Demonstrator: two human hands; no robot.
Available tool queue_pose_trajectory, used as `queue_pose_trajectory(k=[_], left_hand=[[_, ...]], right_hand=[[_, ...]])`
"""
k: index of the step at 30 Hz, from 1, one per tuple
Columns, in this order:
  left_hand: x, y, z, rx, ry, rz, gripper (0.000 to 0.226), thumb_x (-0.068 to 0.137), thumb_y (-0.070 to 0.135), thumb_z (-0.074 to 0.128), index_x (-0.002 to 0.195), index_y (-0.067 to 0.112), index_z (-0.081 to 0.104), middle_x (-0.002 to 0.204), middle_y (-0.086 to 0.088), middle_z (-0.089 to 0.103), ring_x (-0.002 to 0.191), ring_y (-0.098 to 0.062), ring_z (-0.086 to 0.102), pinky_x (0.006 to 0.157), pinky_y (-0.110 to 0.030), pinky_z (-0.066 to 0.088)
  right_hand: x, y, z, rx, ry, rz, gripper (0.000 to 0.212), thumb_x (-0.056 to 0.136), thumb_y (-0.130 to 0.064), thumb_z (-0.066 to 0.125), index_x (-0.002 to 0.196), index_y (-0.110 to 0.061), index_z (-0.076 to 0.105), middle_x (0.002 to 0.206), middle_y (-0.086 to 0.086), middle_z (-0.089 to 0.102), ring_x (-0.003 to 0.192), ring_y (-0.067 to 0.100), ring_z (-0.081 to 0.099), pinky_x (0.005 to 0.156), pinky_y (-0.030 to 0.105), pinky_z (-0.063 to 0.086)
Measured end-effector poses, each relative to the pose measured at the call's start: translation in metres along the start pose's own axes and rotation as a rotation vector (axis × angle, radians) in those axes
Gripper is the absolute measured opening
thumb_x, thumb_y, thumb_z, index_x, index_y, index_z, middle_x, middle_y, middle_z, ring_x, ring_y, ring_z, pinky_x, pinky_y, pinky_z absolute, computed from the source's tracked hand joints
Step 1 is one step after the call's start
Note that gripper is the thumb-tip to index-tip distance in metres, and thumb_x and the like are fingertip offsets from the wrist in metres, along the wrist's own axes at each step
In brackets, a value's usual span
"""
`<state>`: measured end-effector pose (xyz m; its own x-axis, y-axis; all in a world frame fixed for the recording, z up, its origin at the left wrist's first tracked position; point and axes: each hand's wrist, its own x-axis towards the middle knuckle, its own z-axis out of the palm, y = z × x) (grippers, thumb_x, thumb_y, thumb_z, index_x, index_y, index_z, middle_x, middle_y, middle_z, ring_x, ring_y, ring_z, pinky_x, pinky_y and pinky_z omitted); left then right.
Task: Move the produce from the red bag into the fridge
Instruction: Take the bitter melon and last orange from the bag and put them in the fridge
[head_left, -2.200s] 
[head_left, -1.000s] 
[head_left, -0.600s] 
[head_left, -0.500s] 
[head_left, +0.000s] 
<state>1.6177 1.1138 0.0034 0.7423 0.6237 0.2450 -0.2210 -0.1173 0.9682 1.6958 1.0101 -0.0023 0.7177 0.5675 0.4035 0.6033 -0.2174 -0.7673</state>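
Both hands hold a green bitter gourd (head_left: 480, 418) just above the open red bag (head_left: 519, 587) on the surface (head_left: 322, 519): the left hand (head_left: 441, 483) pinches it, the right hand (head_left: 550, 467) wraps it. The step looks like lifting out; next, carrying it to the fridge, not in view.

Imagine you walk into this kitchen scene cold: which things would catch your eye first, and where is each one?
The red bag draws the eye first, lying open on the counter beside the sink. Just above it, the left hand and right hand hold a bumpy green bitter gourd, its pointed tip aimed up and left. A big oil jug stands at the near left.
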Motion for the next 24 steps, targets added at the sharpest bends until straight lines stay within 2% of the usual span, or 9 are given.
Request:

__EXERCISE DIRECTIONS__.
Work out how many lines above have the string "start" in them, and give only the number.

__EXERCISE RESULT__.
2